With the pictures removed, the data below must be transcribed in full and exactly.

:: PROVIDED ENTRIES

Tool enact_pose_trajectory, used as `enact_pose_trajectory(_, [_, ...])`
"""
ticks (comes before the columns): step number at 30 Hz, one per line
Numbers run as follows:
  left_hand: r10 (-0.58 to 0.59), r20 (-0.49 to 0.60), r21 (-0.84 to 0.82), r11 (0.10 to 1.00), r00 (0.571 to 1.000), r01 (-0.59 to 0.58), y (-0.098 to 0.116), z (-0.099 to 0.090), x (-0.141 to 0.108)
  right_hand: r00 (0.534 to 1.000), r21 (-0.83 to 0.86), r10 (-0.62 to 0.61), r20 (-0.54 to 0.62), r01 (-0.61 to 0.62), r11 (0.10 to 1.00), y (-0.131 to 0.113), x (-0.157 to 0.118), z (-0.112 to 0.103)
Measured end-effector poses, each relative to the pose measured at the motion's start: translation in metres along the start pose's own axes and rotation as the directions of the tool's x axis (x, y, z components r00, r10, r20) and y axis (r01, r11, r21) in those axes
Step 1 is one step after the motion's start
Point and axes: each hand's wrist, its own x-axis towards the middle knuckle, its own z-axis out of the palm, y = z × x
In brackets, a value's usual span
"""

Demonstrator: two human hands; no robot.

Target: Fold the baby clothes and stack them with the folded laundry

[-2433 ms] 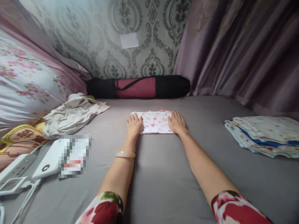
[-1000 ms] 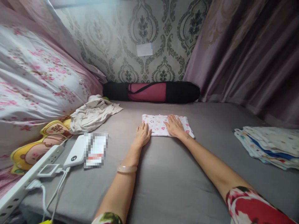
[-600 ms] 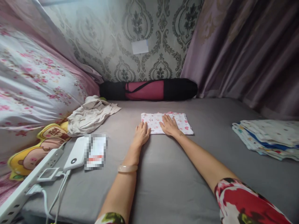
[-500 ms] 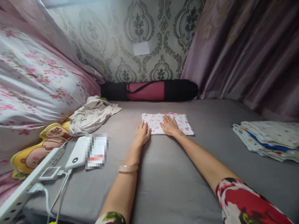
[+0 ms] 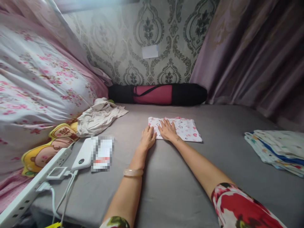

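A folded white cloth with pink and red prints (image 5: 186,129) lies flat on the grey sheet (image 5: 166,177). My right hand (image 5: 167,129) rests palm down on its left half, fingers spread. Beside it, my left hand (image 5: 148,138) touches the cloth's near left corner, its fingers slightly bent and lying flat. Neither hand grips anything. A pale bangle (image 5: 133,172) circles my left forearm.
Folded cloths (image 5: 277,150) are stacked at the right. On the left are a crumpled beige cloth (image 5: 97,118), a yellow cartoon cushion (image 5: 40,156), a white power bank (image 5: 83,155) and a power strip with cables (image 5: 28,190). A black and red bag (image 5: 152,94) lies along the wall.
My right hand has slid left across the printed cloth, closer to my left hand. The whole view has shifted slightly, with things appearing farther right.
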Motion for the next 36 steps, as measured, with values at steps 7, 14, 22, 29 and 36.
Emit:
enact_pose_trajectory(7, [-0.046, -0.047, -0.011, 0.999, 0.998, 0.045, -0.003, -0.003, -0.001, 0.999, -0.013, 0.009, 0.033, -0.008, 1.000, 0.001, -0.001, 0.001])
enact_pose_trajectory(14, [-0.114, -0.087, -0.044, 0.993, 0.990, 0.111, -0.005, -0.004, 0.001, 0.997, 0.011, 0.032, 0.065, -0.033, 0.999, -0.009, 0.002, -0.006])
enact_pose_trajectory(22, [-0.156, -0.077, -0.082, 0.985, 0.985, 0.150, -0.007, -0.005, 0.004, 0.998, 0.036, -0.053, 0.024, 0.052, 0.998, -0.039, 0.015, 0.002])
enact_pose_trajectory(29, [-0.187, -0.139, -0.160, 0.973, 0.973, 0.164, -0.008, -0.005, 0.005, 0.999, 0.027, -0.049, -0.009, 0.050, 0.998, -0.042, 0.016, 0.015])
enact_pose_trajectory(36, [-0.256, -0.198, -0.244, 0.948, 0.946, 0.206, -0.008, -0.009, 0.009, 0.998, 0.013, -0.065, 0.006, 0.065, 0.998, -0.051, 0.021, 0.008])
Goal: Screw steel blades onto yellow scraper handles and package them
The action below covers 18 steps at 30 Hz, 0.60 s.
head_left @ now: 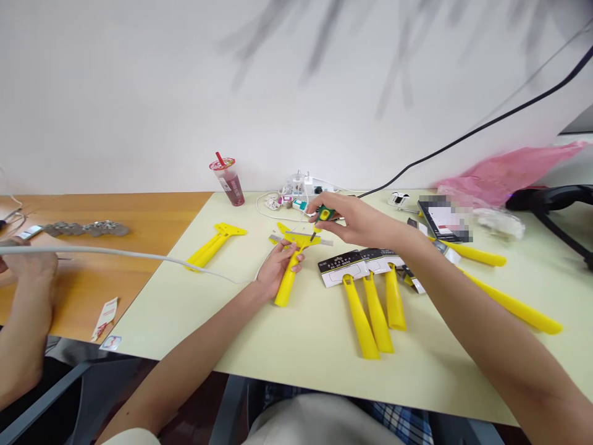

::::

** TASK RESULT **
Tool enact_pose_trajectory, used as `enact_pose_trajectory(_, [_, ...])`
"""
ticks (comes before the columns): step number at 30 Hz, one per line
Numbers run as follows:
  left_hand: r10 (-0.58 to 0.59), r20 (-0.49 to 0.60), r21 (-0.84 to 0.82), r11 (0.10 to 1.00), r00 (0.571 to 1.000), r01 (-0.59 to 0.58), y (-0.098 to 0.116), z (-0.099 to 0.090), x (-0.141 to 0.108)
  right_hand: r00 (0.534 to 1.000), r21 (-0.83 to 0.86), r10 (-0.62 to 0.61), r20 (-0.54 to 0.62), r01 (-0.61 to 0.62), r11 (0.10 to 1.00), y (-0.131 to 0.113), x (-0.157 to 0.118), z (-0.112 to 0.103)
Measured end-effector poses, each relative to the pose measured at the motion's start: translation in metres along the start pose's own axes and rotation as the directions of the tool's x axis (x, y, z components r00, r10, r20) and y axis (r01, r11, r21) in those axes
Step 1 is one step after the motion's start
Point and axes: each hand's wrist, its own x-axis towards the middle knuckle, its own z-axis out of the palm, y = z × x
In brackets, a value's usual span
"""

Demonstrator: two human hands; no robot.

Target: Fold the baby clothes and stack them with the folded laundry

[-2433 ms] 
[-1000 ms] 
[-600 ms] 
[-500 ms] 
[+0 ms] 

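A folded white cloth with pink and red prints (image 5: 186,129) lies flat on the grey sheet (image 5: 166,177). My right hand (image 5: 167,129) rests palm down on its left half, fingers spread. Beside it, my left hand (image 5: 148,138) touches the cloth's near left corner, its fingers slightly bent and lying flat. Neither hand grips anything. A pale bangle (image 5: 133,172) circles my left forearm.
Folded cloths (image 5: 277,150) are stacked at the right. On the left are a crumpled beige cloth (image 5: 97,118), a yellow cartoon cushion (image 5: 40,156), a white power bank (image 5: 83,155) and a power strip with cables (image 5: 28,190). A black and red bag (image 5: 152,94) lies along the wall.
My right hand has slid left across the printed cloth, closer to my left hand. The whole view has shifted slightly, with things appearing farther right.
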Motion for the next 36 steps, as measured, with values at steps 7, 14, 22, 29 and 36.
Emit:
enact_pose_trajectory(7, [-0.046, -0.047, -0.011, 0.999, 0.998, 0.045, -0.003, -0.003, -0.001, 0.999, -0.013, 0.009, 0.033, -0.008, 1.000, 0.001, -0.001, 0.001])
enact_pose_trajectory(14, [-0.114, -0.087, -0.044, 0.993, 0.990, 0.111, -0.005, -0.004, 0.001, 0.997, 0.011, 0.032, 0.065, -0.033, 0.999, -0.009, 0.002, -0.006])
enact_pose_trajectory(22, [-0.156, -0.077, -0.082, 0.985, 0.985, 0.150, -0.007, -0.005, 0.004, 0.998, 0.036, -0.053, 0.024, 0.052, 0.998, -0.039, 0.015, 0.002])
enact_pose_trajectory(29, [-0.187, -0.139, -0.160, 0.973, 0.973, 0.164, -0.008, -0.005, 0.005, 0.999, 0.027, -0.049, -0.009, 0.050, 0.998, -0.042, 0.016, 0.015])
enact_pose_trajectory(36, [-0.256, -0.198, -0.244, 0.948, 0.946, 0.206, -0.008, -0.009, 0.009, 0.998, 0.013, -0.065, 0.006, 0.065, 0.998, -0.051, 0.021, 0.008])
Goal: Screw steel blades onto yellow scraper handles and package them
The action below covers 18 steps at 30 Hz, 0.60 s.
head_left @ now: 

The requested output has been given in full.